The change that had been gradually taking place in Berdyczewski’s poetics since the beginning of the century reached its climax during this period—that is, he succeeded in inserting mythic and aggadic (Jewish legend) elements into the reality described in the stories. This included creating characters whose strength far surpassed those of other mortals but who were dependent on unseen forces of fate; a multiplicity of references to ancient episodes, biblical and otherwise; a cyclical-circular notion of time; depicting a world that is the scene of an eternal struggle between God and Satan; highlighting the capacity of sin to act as a legitimate channel to satisfy one’s desires by breaching social norms; and elevating linguistic and stylistic elements to intensify portrayals of his fictional world.


In 1920, Berdyczewski learned that his father and brother had been murdered in pogroms that had accompanied the civil war in Ukraine, and that the shtetl of his childhood and youth had been destroyed in the same violence. This information reinforced in him the tragic sense, clearly observed in his last works, that his mission was to erect a gravestone for the disappearing Jewish world.

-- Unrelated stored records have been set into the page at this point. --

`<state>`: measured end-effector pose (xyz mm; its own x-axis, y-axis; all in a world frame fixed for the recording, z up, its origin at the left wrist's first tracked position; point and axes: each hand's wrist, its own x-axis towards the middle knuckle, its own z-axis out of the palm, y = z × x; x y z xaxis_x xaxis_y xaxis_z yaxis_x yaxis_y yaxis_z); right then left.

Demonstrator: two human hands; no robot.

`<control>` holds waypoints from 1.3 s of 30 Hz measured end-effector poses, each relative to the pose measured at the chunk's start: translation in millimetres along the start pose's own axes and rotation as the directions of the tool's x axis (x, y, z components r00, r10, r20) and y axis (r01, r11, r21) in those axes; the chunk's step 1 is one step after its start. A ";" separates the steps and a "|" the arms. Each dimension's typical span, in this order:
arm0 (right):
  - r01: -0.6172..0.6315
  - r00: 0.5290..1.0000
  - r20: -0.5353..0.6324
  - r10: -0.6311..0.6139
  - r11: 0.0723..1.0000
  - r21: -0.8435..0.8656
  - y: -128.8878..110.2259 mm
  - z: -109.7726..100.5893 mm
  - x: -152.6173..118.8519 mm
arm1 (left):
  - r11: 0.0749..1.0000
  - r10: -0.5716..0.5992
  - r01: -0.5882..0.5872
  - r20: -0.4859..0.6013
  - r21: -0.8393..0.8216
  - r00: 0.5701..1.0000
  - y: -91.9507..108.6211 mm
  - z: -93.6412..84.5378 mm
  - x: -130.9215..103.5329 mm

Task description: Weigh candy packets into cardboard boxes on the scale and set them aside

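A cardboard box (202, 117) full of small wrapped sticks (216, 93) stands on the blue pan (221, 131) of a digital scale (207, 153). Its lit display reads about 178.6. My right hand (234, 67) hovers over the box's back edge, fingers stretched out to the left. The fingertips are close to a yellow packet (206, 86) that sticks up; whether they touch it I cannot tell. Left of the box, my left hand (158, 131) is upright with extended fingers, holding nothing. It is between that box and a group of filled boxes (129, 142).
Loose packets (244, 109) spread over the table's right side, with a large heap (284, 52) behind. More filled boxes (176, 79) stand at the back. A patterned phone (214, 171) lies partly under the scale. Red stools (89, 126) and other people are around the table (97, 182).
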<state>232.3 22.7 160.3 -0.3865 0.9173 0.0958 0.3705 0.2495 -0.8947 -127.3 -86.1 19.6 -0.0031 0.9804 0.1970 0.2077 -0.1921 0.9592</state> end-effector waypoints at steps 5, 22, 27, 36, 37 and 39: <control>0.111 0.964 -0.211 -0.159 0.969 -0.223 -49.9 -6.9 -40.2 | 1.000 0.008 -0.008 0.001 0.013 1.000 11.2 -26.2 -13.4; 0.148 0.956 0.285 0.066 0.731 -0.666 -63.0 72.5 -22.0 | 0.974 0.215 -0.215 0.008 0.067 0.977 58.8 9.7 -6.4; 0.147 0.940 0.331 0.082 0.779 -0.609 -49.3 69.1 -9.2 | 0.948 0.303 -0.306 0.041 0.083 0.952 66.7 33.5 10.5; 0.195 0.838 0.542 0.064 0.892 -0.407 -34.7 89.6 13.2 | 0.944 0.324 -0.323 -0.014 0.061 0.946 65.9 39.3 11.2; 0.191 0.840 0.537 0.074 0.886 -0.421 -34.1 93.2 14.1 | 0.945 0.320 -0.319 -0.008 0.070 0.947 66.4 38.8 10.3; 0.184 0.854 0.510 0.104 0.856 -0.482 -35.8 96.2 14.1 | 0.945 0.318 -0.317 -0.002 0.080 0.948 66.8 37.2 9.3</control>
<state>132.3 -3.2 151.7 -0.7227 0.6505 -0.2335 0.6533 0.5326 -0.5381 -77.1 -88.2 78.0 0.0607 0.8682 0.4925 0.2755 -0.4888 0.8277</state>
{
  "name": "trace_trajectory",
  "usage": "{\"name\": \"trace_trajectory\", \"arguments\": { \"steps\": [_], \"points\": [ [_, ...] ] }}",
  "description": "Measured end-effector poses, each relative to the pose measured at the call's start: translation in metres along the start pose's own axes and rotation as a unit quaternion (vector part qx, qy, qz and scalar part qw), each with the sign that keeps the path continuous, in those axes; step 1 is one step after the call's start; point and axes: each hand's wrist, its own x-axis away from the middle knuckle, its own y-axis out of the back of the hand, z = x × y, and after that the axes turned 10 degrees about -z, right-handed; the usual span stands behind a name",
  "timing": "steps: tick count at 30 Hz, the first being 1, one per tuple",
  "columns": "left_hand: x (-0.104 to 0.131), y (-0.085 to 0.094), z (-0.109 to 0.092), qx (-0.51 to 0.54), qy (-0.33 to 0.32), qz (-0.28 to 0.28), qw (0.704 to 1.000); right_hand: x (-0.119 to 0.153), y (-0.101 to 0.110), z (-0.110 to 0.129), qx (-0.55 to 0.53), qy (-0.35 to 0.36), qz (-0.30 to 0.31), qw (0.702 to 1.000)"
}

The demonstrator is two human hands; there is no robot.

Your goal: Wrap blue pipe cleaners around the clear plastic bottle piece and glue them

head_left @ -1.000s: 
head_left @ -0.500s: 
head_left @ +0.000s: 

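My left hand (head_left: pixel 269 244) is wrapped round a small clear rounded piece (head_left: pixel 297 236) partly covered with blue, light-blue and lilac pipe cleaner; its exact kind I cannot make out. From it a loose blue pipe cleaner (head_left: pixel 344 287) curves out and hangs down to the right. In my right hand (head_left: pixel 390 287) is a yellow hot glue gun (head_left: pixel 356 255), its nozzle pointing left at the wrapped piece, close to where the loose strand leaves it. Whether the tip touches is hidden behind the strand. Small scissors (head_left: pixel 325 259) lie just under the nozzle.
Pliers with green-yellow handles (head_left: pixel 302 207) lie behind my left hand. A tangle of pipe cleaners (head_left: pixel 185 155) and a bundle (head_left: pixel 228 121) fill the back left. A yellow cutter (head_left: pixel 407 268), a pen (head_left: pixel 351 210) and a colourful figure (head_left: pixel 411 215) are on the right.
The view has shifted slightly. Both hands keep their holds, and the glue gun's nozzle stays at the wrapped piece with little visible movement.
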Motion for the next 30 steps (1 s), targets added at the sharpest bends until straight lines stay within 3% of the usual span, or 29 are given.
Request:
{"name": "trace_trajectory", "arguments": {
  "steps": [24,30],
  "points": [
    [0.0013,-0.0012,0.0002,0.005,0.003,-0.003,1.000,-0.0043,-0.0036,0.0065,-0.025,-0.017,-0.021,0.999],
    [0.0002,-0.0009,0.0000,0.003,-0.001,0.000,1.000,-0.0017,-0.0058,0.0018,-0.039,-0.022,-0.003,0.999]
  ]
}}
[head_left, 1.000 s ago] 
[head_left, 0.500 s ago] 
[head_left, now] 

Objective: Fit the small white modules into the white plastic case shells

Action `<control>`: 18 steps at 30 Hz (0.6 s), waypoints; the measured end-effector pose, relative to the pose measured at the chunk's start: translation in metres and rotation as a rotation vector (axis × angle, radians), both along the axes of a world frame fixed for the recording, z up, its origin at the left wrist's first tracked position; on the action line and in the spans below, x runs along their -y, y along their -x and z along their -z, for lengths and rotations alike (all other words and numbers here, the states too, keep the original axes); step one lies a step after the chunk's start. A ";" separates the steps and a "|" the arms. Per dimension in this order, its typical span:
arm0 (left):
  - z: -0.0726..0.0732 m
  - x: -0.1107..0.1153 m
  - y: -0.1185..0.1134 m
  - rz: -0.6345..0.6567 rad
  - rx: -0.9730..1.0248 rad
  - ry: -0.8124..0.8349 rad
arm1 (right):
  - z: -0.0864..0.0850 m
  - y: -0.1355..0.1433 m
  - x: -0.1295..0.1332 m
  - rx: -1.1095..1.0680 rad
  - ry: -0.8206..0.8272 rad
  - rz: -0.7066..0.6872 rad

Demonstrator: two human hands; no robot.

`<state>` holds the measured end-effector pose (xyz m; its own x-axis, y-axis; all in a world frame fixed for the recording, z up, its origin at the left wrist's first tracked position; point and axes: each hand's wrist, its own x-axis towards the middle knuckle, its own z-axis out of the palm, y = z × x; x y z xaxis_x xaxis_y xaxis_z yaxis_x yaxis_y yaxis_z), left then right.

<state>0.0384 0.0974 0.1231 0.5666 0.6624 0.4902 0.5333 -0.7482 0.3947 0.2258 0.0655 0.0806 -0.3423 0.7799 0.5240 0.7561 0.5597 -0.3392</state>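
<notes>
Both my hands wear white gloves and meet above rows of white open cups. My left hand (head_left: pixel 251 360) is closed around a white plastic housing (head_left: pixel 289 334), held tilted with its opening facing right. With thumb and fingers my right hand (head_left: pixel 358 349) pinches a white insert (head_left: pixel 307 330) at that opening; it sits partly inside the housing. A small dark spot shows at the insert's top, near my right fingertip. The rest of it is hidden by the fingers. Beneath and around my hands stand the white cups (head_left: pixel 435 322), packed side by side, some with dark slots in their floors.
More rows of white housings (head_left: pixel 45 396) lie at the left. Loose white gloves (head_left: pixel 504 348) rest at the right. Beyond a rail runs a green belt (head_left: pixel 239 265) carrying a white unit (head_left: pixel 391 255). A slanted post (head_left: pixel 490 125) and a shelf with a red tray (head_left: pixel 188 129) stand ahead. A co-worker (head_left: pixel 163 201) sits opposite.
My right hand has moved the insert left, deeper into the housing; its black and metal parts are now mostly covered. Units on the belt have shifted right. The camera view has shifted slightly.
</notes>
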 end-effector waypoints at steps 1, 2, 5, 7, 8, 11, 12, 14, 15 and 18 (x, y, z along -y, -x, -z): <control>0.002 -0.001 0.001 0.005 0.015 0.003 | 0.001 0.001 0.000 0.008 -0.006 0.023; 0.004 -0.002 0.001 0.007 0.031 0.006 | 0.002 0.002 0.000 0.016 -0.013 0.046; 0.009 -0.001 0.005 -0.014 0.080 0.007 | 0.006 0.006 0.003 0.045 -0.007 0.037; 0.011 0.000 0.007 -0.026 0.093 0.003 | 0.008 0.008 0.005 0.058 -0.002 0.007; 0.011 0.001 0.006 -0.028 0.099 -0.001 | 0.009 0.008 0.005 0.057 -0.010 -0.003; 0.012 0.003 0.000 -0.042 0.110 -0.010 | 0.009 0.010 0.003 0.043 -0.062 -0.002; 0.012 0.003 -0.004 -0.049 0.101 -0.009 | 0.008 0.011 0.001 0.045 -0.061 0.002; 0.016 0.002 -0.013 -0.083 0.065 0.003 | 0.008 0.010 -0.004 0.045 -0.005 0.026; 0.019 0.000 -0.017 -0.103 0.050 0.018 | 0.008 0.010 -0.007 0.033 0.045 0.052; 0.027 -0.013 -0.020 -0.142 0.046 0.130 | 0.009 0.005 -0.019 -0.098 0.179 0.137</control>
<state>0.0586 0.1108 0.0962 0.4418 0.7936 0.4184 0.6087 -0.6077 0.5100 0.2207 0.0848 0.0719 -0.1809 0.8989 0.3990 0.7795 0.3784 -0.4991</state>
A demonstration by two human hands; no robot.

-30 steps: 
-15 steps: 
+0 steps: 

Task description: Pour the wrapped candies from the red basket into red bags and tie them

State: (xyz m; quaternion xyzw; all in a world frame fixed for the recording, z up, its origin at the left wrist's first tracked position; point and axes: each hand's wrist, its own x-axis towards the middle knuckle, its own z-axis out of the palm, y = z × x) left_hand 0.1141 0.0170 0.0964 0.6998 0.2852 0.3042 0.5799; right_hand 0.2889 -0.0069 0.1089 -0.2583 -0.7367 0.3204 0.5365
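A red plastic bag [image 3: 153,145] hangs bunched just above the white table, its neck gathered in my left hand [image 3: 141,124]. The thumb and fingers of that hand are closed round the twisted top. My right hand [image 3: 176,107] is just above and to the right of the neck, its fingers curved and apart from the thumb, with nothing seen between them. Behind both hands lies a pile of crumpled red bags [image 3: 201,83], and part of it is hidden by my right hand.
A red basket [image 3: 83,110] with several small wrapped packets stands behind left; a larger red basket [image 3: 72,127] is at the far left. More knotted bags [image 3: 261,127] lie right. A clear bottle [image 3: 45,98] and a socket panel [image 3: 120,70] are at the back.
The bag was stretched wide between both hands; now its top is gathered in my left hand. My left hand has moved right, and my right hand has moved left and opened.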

The disasters also severely affected his health, and Berdyczewski died in Berlin on 18 November 1921. The comprehensive edition of his stories and articles in Hebrew and in Yiddish had appeared by 1924 in 26 volumes, and studies in history that were culled from his estate began to be issued a year later. His rich archives are in Ḥolon, Israel, and a complete version of all his writings began to be published in 1996, with the first six volumes appearing by 2004.

Suggested Reading

Dan Ben-Amos, “Introduction,” in Mimekor Yisrael: Selected Classical Jewish Folktales, by Micah Joseph Berdichevsky, abr. and annot. ed., pp. xxiii–xlvi (Bloomington, Ind., 1990); Micah Joseph Berdichevsky, Miriam and Other Stories, ed. Avner Holtzman (New Milford, Conn., 2004); Nurith Govrin, ed., Mikhah Yosef Berdits´evski (Ben-Goryon): Mivḥar ma’amre bikoret ‘al yetsirato ha-sipurit (Tel Aviv, 1973); Avner Holtzman, ed., Mikhah Yosef Berdits´evski: Meḥkarim u-te‘udot (Jerusalem, 2002); Marcus Moseley, “Between Memory and Forgetfulness: The Janus Face of Michah Yosef Berdichevsky,” Studies in Contemporary Jewry 12 (1996): 78–117.